Thank you for creating such a great platform. This has been a good one to be apart of and share what I've learned.
Great job that was useful.
I have a questions and I wanted to know with which app you created
Sketch for Day 10 I mean photo?
Thank you!
I took a picture of a notebook sketch with my iPhone. Then in the default editor I increased the brilliance, shadows, contrast, brightness, and black point, and decreased the highlights.
woahh!!! these are sooo good 😭🌻🦄🦄
Haha thank you! 😄It's a fun medium for sure
Damnn these are so cool 😍
Thank you! 😊
Any good animation tutorials? Everything I find is basic animations, but all these examples feel so intimidating. 😅
That's a good question. Most of what I learned about animation was from reading MDN's Keyframes post and W3Schools' articles on keyframes and the animation article.
Before viewing these I used W3Schools and MDN to learn how to shape elements and position them in different ways since each shape is an HTML element! CodePen was also phenomenal for seeing it put into practice.
I did however just come across an illustration and animation by Agathe Cocco after my challenge. It's a great read and a great place to get started!
Best of luck! I hope this helped answer your questions.

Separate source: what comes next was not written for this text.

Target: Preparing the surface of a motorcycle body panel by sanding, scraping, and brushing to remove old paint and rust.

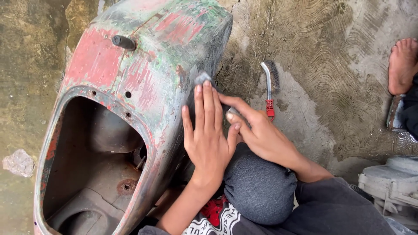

Thanks for taking the time to put an answer together, and congrats on this blowing up! I've seen it everywhere. 😊
To get inspiration, this one may be of interest to you:
uimovement.com/all-designs/
I like the ideas there and since it's only for inspiration and not actually coded (I believe), a few could be a good challenge.
Thank you for sharing! I just book marked this. I'm excited to visit this site for UI inspiration!
You can even receive the top 5 designs of the week in your inbox ;)
I just want to say that your work is insanely good.
Keep doing it! 😄
Thank you so much! I definitely look forward to working on more of them 😄
Oh my god , I proud of you. I hope i have the same way that help me to learn New skills .
I will try the same steps to learn CSS motion.
My new Arabic project " ask and answer community jwabe.com
Thank you for the kind words! Best of luck with your CSS journey as well!
This legit impressed me
Thank you so much! I'm happy to hear!
Outstanding work, never saw anything like that before 😱
Thank you! CSS animations are incredible. Definitely would recommend CodePen if you're interested in seeing more of them. It's a great platform for inspiration.
nice post. native web animation is the best way to start. for my part, I try js libraries like greensock. have you ever experienced this kind of tool ?
Thank you! I haven't used it before. I just looked it up and I like how it makes it easier to adjust animation timelines. I'll give it a try!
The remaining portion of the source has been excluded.